Plaintiff doesn’t even tell this Court anything about its own sales, let alone anything about
the volume of sales that it will lose without immediate Court action. Maybe the loss of
sales is de minimis, or maybe not. But the point is that Plaintiff has made no such
showing. A generic allegation of harm, without more, does not weigh heavily in the
balance.
On the flipside, one of the most important considerations before awarding
equitable relief is the public interest. Here, Plaintiff proposes a bloated order that imposes
extraordinary demands on third parties, including a wide array of technology companies
and financial institutions. (Dckt. No. [30]) Plaintiff’s proposed order would require
immediate action, in a matter of days, from firms that have nothing to do with this case. In
the meantime, the country is in the midst of a crisis from the coronavirus, and it is not a
good time to put significant demands on innocent third parties
. See generally General
Order 20−0012 (as amended on March 17, 2020). All of them undoubtedly have (more)

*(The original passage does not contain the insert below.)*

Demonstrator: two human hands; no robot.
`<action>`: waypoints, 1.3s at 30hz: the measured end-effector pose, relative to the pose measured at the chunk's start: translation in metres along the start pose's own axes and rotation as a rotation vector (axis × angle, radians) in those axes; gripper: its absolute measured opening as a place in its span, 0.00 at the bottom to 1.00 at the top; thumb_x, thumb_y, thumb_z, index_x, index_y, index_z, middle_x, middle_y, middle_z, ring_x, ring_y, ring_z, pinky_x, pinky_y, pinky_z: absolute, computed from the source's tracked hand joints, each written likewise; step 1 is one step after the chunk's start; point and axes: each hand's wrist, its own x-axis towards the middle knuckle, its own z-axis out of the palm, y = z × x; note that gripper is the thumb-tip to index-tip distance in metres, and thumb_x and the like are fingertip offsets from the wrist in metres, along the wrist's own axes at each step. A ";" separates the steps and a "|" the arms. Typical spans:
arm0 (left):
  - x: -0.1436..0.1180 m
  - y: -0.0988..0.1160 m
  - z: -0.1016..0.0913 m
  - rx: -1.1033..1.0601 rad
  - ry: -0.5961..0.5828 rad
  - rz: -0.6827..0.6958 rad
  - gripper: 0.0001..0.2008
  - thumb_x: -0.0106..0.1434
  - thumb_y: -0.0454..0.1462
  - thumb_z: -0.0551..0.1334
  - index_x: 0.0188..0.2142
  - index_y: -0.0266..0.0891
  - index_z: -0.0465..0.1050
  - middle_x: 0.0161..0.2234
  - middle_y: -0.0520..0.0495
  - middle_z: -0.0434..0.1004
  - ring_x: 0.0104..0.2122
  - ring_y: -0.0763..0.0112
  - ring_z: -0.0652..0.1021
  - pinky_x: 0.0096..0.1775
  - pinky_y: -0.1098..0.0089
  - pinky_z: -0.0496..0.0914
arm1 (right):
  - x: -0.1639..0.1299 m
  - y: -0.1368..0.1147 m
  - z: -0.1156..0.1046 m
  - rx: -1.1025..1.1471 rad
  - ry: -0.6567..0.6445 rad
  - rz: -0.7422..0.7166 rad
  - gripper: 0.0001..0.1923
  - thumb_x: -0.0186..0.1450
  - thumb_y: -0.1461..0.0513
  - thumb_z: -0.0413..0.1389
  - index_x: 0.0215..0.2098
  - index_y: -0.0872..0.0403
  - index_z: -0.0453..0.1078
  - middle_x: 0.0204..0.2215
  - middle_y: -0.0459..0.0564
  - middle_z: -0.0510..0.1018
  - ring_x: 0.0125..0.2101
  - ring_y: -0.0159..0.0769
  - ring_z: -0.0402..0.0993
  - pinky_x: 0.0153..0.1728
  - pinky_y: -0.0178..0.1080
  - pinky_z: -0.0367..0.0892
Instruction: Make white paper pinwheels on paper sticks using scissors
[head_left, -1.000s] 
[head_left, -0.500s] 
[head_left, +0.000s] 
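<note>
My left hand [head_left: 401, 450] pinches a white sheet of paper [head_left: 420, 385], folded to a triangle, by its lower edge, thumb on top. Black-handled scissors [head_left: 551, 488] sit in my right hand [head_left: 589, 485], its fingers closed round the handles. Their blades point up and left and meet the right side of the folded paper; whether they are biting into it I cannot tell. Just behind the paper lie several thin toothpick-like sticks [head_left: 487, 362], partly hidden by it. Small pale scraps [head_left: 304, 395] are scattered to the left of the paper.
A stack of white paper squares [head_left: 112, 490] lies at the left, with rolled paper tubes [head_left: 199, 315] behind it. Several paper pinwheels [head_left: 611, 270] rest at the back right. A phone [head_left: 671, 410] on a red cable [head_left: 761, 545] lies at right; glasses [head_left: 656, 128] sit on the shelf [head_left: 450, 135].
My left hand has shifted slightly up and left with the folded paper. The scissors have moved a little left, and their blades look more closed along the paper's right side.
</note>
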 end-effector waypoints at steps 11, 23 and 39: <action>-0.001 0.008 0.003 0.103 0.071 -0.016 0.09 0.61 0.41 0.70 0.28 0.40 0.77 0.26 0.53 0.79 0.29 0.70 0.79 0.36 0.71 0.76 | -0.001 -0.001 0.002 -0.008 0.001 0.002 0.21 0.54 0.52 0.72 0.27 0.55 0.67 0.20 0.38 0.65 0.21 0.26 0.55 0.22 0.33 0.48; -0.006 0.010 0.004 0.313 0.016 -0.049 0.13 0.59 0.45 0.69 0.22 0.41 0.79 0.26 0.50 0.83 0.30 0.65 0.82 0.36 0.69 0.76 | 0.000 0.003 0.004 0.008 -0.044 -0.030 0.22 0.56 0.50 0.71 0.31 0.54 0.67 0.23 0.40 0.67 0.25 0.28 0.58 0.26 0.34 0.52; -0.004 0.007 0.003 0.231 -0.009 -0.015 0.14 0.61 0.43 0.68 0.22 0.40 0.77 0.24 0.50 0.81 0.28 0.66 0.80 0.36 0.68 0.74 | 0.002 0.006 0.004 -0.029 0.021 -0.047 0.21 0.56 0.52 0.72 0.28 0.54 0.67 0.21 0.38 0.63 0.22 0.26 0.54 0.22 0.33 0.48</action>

pressing matters on their plates right now. To put it bluntly, Plaintiff’s proposed order
seems insensitive to others in the current environment. Simply put, trademark
infringement is an important consideration, but so is the strain that the rest of country is
facing, too. It is important to keep in perspective the costs and benefits of forcing
everyone to drop what they’re doing to stop the sale of knock−off unicorn products, in the
midst of a pandemic
. Without a showing of immediate, real−world harm, this Court
cannot impose significant demands on third parties in the current environment. That said,
this Court denies the motion without prejudice. Later, perhaps Plaintiff will make a better
showing. But for now, Plaintiff has come up short (by a wide margin). As a reminder, the
Court expects Plaintiff and its counsel to follow General Order 20−0012, including the
admonition about emergency motions.

And, yes, this is our second story about potential unicorn infringement in just about a month, but these are the times we live in.